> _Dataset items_
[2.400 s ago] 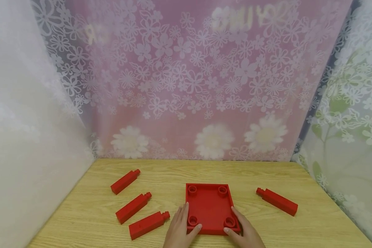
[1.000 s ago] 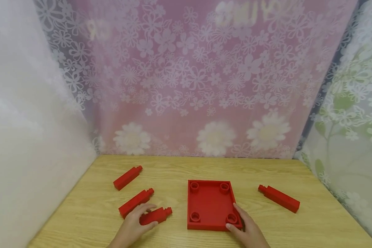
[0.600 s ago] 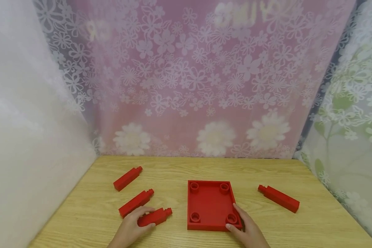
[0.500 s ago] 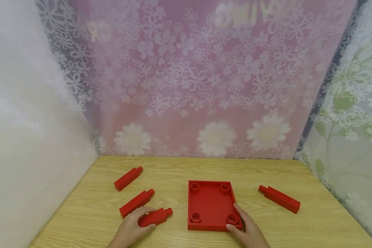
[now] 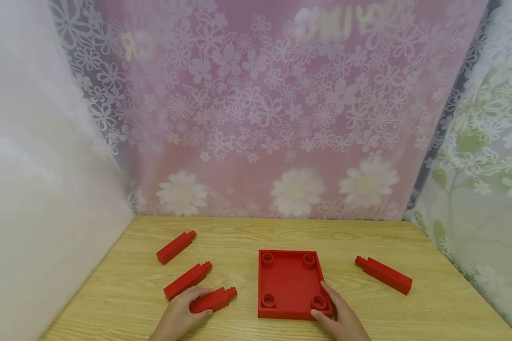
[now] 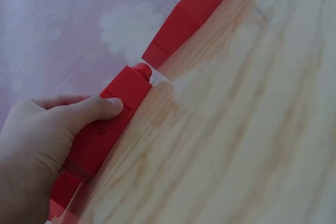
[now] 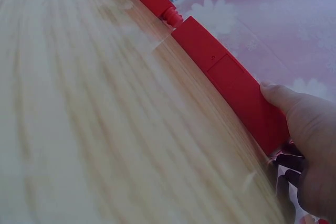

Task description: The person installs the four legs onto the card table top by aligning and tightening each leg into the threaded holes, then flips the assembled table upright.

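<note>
My left hand [image 5: 178, 313] grips the nearest red leg [image 5: 215, 299] on the left by its square body; its notched round end points right, toward the tray. In the left wrist view the thumb of the left hand [image 6: 47, 140] lies on that leg [image 6: 118, 106]. A square red tray [image 5: 289, 284] with a round socket in each corner lies flat, sockets up. My right hand [image 5: 343, 316] holds its near right corner, thumb on the front edge and fingers along the right side. The right wrist view shows the right hand [image 7: 315, 135] at the tray's side wall [image 7: 220, 77].
Two more red legs lie at the left, one [image 5: 187, 280] just behind the gripped leg and one [image 5: 176, 247] farther back. Another red leg [image 5: 384, 274] lies right of the tray. The wooden table [image 5: 239, 232] ends at a floral curtain [image 5: 281, 118] behind.
My left hand has left the tray's left side and moved left to grip the nearest leg. My right hand has stayed at the tray's corner. Little differs over the last half second.
</note>
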Action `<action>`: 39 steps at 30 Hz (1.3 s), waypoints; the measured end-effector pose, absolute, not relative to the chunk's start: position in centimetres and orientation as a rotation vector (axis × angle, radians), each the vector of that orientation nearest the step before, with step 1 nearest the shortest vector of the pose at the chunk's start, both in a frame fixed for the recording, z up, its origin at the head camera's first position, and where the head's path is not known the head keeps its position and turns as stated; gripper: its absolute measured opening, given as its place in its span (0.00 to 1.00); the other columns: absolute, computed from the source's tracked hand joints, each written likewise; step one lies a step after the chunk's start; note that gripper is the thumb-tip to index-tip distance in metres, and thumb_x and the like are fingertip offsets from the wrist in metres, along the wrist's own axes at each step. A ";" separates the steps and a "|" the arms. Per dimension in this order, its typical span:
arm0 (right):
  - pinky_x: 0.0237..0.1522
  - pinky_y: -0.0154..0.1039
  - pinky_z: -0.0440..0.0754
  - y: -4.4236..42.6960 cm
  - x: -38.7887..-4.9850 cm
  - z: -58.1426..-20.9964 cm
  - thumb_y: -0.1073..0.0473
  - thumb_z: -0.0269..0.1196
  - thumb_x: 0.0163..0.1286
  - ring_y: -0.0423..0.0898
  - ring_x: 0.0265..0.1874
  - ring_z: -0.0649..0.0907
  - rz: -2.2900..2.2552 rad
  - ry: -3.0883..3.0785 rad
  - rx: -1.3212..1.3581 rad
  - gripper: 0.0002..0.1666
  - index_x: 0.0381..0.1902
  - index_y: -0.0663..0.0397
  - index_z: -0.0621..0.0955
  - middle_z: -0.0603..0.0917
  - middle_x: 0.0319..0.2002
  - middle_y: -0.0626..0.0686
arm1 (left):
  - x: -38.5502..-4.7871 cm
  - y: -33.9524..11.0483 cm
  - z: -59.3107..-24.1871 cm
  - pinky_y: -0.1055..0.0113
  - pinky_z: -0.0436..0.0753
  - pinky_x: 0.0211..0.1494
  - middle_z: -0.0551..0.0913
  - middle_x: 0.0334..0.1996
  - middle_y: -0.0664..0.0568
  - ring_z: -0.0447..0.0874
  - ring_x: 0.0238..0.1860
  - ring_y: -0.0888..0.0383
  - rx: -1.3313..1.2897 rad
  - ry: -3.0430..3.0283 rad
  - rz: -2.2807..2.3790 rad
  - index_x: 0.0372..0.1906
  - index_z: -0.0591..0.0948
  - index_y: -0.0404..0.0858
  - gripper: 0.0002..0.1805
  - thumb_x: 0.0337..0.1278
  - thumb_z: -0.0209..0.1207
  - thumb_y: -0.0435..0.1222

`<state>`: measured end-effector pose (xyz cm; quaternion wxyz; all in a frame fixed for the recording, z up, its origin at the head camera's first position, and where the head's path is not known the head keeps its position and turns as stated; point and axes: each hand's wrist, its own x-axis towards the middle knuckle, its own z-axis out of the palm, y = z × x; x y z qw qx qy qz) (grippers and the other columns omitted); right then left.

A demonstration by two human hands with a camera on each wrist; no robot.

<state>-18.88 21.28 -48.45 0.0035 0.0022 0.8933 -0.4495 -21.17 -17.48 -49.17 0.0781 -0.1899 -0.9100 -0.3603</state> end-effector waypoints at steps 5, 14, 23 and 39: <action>0.52 0.59 0.68 21.2 -18.8 -48.4 0.39 0.65 0.55 0.65 0.59 0.65 -1.409 2.795 0.008 0.50 0.68 0.59 0.61 0.63 0.62 0.66 | -21.1 -17.4 -49.1 0.54 0.73 0.51 0.78 0.46 0.61 0.74 0.51 0.56 -0.550 -2.717 -1.076 0.50 0.80 0.47 0.23 0.45 0.68 0.45; 0.52 0.60 0.67 21.3 -18.9 -48.4 0.38 0.65 0.54 0.65 0.59 0.64 -1.389 2.790 0.024 0.51 0.68 0.59 0.61 0.63 0.63 0.67 | -21.4 -17.3 -48.9 0.50 0.73 0.51 0.80 0.46 0.54 0.75 0.51 0.50 -0.565 -2.707 -1.059 0.49 0.81 0.43 0.25 0.45 0.66 0.50; 0.51 0.59 0.69 21.3 -19.0 -48.5 0.38 0.65 0.54 0.65 0.59 0.65 -1.385 2.796 0.023 0.51 0.68 0.59 0.60 0.63 0.62 0.67 | -21.8 -17.0 -48.7 0.53 0.73 0.51 0.80 0.44 0.58 0.73 0.51 0.50 -0.522 -2.663 -1.238 0.48 0.82 0.45 0.25 0.44 0.65 0.52; 0.51 0.58 0.69 21.3 -19.1 -48.7 0.39 0.65 0.54 0.65 0.59 0.65 -1.404 2.798 0.014 0.51 0.68 0.59 0.61 0.63 0.62 0.67 | -22.8 -15.2 -46.1 0.55 0.75 0.46 0.80 0.44 0.54 0.77 0.44 0.54 -0.508 -2.630 -1.119 0.46 0.82 0.47 0.23 0.44 0.66 0.52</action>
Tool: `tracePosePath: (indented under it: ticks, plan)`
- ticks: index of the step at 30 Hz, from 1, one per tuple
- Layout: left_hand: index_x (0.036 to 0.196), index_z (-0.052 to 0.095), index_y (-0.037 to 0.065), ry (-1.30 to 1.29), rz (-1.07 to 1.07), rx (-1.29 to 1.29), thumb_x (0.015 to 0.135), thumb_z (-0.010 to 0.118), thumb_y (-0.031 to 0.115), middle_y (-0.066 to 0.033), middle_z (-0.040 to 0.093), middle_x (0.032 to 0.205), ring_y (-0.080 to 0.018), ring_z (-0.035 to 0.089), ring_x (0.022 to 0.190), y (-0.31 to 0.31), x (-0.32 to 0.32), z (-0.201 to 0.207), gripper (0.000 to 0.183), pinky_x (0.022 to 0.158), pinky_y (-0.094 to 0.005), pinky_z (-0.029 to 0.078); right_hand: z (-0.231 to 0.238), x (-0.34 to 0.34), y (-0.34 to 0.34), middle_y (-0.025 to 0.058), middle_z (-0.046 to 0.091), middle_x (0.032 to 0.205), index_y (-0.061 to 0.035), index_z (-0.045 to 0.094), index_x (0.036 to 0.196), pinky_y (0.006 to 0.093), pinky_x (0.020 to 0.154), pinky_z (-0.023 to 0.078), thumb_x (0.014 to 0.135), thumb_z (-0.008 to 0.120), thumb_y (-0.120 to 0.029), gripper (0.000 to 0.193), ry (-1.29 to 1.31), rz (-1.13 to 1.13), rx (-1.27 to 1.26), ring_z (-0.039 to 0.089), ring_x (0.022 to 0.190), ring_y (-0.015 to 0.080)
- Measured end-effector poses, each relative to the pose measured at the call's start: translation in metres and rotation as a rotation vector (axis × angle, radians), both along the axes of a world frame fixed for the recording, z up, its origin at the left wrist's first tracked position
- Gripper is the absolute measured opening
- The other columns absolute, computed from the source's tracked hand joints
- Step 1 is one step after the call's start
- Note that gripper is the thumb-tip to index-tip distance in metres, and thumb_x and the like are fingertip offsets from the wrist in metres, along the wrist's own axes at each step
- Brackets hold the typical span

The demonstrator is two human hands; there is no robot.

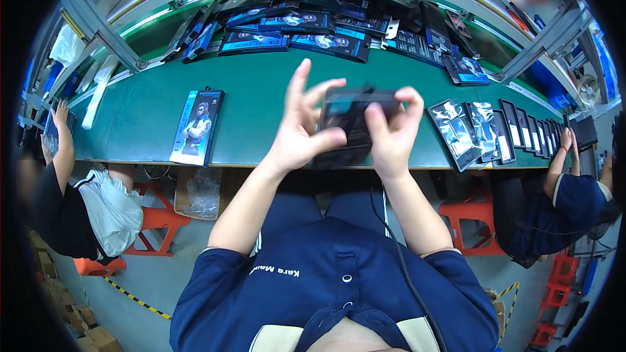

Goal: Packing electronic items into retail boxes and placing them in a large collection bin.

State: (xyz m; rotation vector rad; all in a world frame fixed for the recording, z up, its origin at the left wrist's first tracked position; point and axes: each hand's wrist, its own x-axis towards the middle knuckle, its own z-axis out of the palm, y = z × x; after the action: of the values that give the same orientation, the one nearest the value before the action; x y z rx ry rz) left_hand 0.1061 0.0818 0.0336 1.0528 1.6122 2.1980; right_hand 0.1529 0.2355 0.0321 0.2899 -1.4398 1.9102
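Above the table's near edge, in front of my body, a dark flat box point(349, 117) is smeared by motion, so its print cannot be read. My right hand point(394, 133) grips its right side, thumb on the face and fingers bent round the edge. On the left side, my left hand point(297, 124) has its thumb over the lower corner and one finger at the upper corner, while another finger sticks up free. To the left, a black and blue printed box point(199, 127) lies flat on the green table point(254, 98).
Many similar printed boxes point(329, 45) are heaped at the back under a shelf. At right lie clear plastic-wrapped packs point(454, 132) and a row of black trays point(521, 130). Co-workers sit on both sides by red stools point(160, 218). A cable point(391, 231) runs down my front.
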Motion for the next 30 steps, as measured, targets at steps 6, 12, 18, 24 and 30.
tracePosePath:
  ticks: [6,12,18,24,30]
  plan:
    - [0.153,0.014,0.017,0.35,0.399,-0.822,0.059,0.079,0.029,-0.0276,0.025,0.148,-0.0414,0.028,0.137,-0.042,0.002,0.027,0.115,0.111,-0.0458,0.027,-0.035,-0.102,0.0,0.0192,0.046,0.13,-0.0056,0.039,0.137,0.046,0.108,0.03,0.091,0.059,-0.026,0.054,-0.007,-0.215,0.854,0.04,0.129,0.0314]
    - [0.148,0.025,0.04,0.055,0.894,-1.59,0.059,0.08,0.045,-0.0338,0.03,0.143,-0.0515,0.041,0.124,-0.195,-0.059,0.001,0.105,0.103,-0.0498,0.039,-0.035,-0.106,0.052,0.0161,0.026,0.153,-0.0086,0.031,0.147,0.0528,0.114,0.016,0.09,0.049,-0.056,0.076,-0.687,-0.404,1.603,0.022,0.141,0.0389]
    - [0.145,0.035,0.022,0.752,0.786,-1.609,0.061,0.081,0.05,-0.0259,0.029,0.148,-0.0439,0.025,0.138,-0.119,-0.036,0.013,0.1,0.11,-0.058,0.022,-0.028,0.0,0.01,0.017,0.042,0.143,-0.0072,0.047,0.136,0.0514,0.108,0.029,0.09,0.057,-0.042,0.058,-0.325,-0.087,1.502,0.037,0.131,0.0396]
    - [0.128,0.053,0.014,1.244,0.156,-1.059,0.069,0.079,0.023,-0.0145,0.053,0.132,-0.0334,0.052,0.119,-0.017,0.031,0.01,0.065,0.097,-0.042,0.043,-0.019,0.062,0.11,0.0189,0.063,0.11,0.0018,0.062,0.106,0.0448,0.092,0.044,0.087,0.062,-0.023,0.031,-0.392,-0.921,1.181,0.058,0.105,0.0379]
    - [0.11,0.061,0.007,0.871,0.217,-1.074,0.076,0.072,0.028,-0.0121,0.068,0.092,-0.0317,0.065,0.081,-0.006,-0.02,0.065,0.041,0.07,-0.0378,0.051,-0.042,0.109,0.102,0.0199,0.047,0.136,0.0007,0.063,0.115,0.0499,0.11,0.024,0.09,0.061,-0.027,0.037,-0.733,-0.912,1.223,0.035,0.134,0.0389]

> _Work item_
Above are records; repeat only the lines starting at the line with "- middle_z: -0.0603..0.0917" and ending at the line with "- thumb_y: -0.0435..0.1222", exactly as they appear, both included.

> _Task output_
  - middle_z: -0.0603..0.0917
  - middle_x: 0.0319..0.2002
  - middle_y: -0.0626..0.0686
arm1 (left):
  - x: -38.5502..-4.7871 cm
  - y: -33.9524..11.0483 cm
  - z: -59.3107..-24.1871 cm
  - pinky_y: -0.1055..0.0113
  - pinky_z: -0.0436..0.0753
  - pinky_x: 0.0211..0.1494
  - middle_z: -0.0551..0.0913
  - middle_x: 0.0334..0.1996
  - middle_y: -0.0664..0.0568
  - ring_z: -0.0447..0.0874
  - ring_x: 0.0238..0.1860
  - ring_y: -0.0888..0.0383
  - rx: -1.3313..1.2897 rad
  - ry: -3.0430..3.0283 rad
  - rz: -2.2807..2.3790 rad
  - index_x: 0.0372..0.1906
  - index_z: -0.0591..0.0948
  - index_y: -0.0404..0.0858
  - gripper: 0.0002..0.1805
  - thumb_x: 0.0337..0.1278
  - thumb_z: -0.0209..0.1207
  - thumb_y: -0.0435..0.1222

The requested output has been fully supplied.